#### Input data
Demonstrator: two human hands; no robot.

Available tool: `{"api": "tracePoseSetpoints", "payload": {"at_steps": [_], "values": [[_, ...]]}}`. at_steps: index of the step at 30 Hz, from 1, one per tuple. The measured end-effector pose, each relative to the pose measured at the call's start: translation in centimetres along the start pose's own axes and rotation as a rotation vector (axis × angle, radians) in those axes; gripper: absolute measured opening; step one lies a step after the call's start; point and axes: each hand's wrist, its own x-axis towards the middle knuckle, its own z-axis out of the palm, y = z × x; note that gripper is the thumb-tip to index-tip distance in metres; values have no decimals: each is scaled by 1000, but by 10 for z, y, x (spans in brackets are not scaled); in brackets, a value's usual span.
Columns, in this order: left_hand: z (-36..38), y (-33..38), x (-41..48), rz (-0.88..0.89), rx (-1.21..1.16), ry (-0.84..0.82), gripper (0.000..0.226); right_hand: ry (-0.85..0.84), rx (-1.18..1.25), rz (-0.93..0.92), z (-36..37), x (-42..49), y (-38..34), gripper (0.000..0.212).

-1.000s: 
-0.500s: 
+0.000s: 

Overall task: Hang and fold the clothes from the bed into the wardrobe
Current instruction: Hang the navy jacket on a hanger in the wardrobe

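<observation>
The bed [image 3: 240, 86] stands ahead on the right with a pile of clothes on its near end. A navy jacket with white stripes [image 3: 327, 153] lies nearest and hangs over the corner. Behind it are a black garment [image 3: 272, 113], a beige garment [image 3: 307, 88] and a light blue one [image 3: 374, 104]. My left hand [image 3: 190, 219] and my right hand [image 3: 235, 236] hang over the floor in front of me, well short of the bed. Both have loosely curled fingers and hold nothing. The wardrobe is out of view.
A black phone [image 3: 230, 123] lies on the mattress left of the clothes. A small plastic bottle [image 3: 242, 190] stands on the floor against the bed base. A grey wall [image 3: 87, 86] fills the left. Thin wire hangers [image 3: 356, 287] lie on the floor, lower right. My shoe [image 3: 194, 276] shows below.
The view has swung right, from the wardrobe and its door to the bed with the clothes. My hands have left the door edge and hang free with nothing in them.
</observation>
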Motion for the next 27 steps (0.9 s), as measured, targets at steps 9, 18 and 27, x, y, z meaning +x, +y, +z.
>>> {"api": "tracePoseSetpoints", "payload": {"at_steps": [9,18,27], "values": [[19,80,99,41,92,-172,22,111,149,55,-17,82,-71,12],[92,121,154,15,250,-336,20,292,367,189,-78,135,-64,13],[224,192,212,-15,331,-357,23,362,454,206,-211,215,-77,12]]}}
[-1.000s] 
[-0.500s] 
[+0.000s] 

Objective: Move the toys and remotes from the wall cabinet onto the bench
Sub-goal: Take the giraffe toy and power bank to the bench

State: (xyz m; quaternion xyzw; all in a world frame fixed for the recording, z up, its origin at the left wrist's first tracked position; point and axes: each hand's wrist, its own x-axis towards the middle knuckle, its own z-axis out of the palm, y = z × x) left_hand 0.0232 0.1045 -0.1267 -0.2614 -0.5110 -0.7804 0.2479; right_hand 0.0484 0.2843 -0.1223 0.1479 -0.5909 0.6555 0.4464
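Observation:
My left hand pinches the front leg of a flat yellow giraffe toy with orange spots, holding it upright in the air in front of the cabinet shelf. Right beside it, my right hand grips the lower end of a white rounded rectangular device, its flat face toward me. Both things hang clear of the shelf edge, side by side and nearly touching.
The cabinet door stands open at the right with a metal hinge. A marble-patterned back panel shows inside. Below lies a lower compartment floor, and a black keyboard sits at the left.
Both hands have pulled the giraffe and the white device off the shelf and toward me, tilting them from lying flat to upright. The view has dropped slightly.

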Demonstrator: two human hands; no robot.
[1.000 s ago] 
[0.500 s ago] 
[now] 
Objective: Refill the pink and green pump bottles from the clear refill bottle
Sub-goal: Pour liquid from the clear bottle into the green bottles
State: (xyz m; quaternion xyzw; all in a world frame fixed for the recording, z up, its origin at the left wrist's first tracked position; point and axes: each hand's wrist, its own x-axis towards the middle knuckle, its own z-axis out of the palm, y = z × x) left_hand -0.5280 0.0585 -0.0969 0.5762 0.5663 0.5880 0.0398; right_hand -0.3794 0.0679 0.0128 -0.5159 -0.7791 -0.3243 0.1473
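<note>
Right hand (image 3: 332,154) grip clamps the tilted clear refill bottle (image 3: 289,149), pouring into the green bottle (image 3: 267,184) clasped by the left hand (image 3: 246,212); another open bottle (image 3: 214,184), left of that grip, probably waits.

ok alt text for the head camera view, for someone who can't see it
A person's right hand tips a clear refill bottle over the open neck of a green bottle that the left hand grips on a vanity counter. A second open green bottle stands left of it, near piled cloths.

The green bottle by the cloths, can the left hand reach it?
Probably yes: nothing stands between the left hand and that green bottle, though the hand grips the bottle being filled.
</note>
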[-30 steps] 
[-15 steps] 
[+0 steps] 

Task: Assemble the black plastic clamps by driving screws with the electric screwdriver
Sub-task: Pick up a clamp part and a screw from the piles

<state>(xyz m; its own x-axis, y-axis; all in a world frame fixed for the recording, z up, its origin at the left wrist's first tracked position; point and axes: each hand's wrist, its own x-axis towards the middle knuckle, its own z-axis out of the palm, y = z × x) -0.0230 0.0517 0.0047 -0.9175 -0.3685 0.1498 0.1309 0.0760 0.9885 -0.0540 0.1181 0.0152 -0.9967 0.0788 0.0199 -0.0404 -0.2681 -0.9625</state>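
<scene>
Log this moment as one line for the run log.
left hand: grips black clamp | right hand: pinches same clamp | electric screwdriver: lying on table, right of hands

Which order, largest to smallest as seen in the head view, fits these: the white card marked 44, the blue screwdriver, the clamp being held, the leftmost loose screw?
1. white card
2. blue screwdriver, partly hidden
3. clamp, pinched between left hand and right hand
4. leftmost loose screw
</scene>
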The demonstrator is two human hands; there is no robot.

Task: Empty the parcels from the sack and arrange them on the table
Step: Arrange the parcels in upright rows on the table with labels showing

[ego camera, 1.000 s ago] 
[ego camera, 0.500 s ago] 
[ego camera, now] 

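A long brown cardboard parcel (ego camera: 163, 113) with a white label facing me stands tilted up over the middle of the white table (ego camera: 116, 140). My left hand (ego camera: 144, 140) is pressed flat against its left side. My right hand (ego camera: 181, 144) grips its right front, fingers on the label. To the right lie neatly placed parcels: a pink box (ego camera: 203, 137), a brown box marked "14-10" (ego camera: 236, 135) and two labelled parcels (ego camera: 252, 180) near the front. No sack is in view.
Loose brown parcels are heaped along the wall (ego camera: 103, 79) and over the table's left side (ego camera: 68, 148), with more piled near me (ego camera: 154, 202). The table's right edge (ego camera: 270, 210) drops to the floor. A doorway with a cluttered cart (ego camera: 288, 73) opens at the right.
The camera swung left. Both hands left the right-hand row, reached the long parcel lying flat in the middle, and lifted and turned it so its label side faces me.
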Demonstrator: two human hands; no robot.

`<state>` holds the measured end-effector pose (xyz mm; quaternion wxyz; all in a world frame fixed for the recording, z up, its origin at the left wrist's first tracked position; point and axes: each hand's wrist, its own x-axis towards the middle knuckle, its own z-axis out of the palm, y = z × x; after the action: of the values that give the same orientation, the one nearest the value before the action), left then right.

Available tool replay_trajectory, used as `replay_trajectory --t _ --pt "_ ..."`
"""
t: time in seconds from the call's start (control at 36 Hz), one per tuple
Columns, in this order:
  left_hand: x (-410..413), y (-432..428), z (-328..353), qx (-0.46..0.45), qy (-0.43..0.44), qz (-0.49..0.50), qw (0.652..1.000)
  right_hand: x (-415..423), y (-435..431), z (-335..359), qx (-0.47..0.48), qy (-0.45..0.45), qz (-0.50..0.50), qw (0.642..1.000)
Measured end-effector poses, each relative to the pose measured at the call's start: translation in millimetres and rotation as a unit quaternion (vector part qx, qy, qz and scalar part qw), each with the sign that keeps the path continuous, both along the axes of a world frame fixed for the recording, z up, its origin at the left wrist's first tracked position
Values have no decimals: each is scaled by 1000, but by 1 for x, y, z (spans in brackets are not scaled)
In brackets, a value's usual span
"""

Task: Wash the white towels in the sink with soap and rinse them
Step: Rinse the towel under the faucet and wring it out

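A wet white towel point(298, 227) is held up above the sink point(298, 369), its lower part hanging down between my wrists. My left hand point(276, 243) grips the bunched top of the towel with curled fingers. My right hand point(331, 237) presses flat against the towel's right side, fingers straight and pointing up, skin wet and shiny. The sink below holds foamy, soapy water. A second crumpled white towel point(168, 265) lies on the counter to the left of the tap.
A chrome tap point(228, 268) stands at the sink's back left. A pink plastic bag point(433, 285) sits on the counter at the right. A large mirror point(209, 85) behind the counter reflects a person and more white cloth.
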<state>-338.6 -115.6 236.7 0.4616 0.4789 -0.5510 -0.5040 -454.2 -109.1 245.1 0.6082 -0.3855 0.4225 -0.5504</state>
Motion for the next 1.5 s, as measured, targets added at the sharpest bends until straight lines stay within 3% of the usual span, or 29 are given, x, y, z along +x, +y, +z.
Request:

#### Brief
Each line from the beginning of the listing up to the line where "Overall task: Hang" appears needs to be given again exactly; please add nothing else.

#### Answer section
Demonstrator: two human hands; no robot.

Available tool: `{"api": "tracePoseSetpoints", "payload": {"at_steps": [_], "values": [[_, ...]]}}`. at_steps: index of the step at 30 Hz, from 1, one per tuple. The measured end-effector pose, each relative to the pose measured at the call's start: translation in centimetres along the start pose's own axes and rotation as a rotation vector (axis × angle, radians) in those axes; gripper: absolute measured opening; step one lies a step after the call's start; point and axes: each hand's wrist, its own x-axis towards the middle knuckle, its own z-axis out of the palm, y = z × x; note that gripper is the thumb-tip to index-tip distance in metres; values have no decimals: each is scaled by 1000, but by 10 for z, y, x (spans in brackets are not scaled); in brackets, a value's usual span.
Columns, in this order: left_hand: z (-36..38), y (-33..38), x (-41..48), rz (-0.88..0.89), rx (-1.21..1.16), ry (-0.84..0.82), gripper (0.000..0.226); right_hand: ry (-0.85..0.84), rx (-1.18..1.25), rz (-0.93..0.92), z (-36..37), x (-42..49), y (-38..34), gripper (0.000..0.212).

-1.000s: 
-0.500s: 
+0.000s: 

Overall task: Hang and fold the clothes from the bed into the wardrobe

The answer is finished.